As I sat, I listened to two residents talk about their love for the specialty. I was even more surprised to hear from a resident who switched from family medicine into pathology. In the medical world this is like moving from Earth to Mars. Nonetheless, these doctors loved so many unique aspects that pathology has to offer: reasonable hours, a lack of challenging (and sometimes frustrating) patient interactions, a wide scope of practice and the ability to make diagnoses. And pathologists were not antisocial, the resident explained, they just didn’t crave the type of interactions one has with patients; instead, they preferred interacting with their colleagues.
This stuff sounded pretty good or maybe I was in a stupor from the food, so I decided to try it out with an elective with Dr. Grynpsan at the Children’s Hospital of Eastern Ontario. For those of you who know Dr. Grynspan, his enthusiasm is infectious; he responded to my email in about 7 minutes.

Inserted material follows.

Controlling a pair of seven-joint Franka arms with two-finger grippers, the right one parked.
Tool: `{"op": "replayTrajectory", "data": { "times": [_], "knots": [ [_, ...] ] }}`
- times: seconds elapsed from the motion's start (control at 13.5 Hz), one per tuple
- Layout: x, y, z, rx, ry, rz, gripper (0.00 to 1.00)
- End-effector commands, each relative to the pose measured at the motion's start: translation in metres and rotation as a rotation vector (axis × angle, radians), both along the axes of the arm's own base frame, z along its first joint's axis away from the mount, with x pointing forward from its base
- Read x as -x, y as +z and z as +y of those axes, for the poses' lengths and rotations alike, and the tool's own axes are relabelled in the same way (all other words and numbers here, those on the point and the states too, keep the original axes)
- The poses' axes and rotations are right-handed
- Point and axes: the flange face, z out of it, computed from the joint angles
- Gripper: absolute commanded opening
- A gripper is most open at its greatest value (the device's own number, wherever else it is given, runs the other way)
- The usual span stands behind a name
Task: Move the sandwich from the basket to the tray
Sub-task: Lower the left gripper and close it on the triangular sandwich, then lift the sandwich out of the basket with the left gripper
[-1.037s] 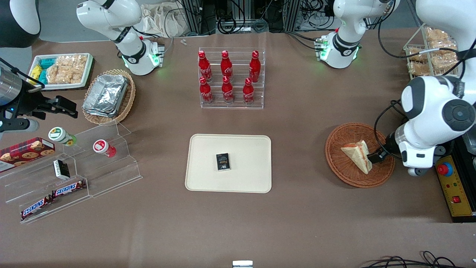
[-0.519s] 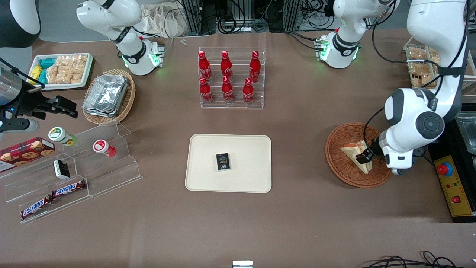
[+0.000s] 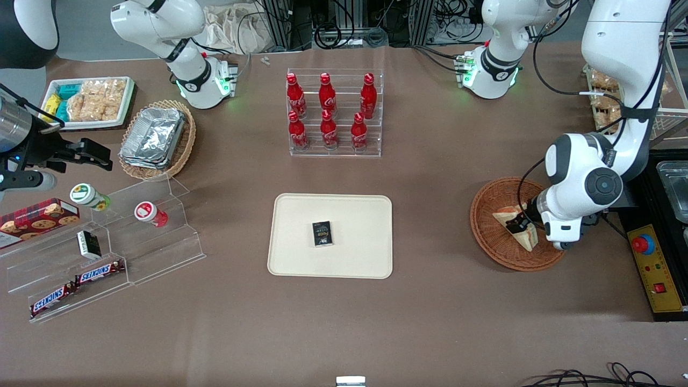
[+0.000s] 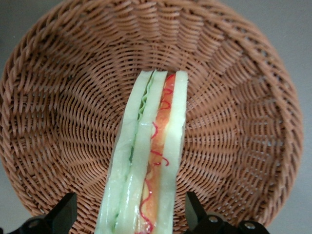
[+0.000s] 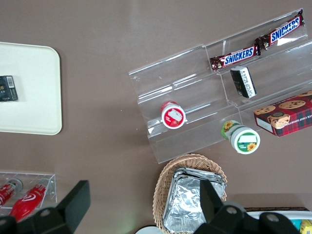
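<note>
gripper (image 3: 517, 224) moved in over the basket (image 3: 492, 236), fingers (image 4: 63, 214) wide astride the sandwich (image 4: 148, 161), tray (image 3: 290, 258) well apart

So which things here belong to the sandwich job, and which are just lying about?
Job:
- sandwich, in the basket
- tray
- gripper, open, straddling the sandwich

Lying about:
- small dark box on the tray
- cola bottles
- foil containers
- Snickers bars
- cookie box
</note>
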Motion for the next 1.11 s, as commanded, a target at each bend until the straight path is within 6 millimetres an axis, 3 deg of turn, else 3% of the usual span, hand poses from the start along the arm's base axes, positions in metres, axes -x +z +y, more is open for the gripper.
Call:
{"op": "replayTrajectory", "data": {
  "times": [0.0, 0.07, 0.15, 0.37, 0.52, 0.67, 0.89, 1.04],
  "knots": [
    [-0.001, -0.013, 0.002, -0.023, -0.003, -0.012, 0.79],
    [-0.001, -0.015, 0.002, -0.026, 0.016, -0.011, 0.34],
    [-0.003, -0.013, 0.002, -0.029, 0.04, -0.018, 0.0],
    [-0.013, -0.002, 0.0, -0.03, 0.06, -0.043, 0.0],
    [-0.02, 0.024, -0.001, -0.036, 0.056, -0.055, 0.0],
    [-0.036, 0.072, -0.004, -0.048, 0.045, -0.025, 0.0],
    [-0.068, 0.16, -0.022, -0.038, 0.039, 0.018, 0.0],
    [-0.079, 0.213, -0.05, -0.011, 0.002, 0.025, 0.0]
  ]
}}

And so the elective began, first with a brief session discussing neuroblastoma. In class, it can be difficult to comprehend pathology – it tends to look like a whole bunch of pink and purple, however Dr. Grynspan was excellent at pointing out the key features to look for. At the end of the day, once you know what to look for, pathology makes a lot of sense. You are basically looking at the connection between structure and function as is unfolds right before your eyes; for example, cancer cells are overactive, therefore their nuclei are darker.
At the next session, I attended general surgery rounds. These rounds involve surgeons, pathologists, residents and more who review interesting cases from the past few weeks. I loved seeing how pathology interacted with other aspects of medicine. Seeing a case all the way from symptoms, to diagnosis, to treatment, is fascinating and connecting the pathology to the clinical presentation is something that we are not always exposed to in the lecture hall.
At another session, I attended the autopsy of a fetus that had suffered intrauterine fetal demise (IUFD). I have always wanted to attend an autopsy because medical students don’t have many opportunities to do so in medical school. I was a bit concerned as to how I would react to such a young patient, however the experience was very informative. First, we discussed the case by reviewing the charts of the mother and fetus. This brings me to another benefit of pathology – there is always a connection to the clinical presentation. For example, we looked for factors that might have contributed to fetal demise, such as gestational diabetes, slowed growth rate and the presence or absence of screening tests. All of this helped us form hypotheses before starting the autopsy.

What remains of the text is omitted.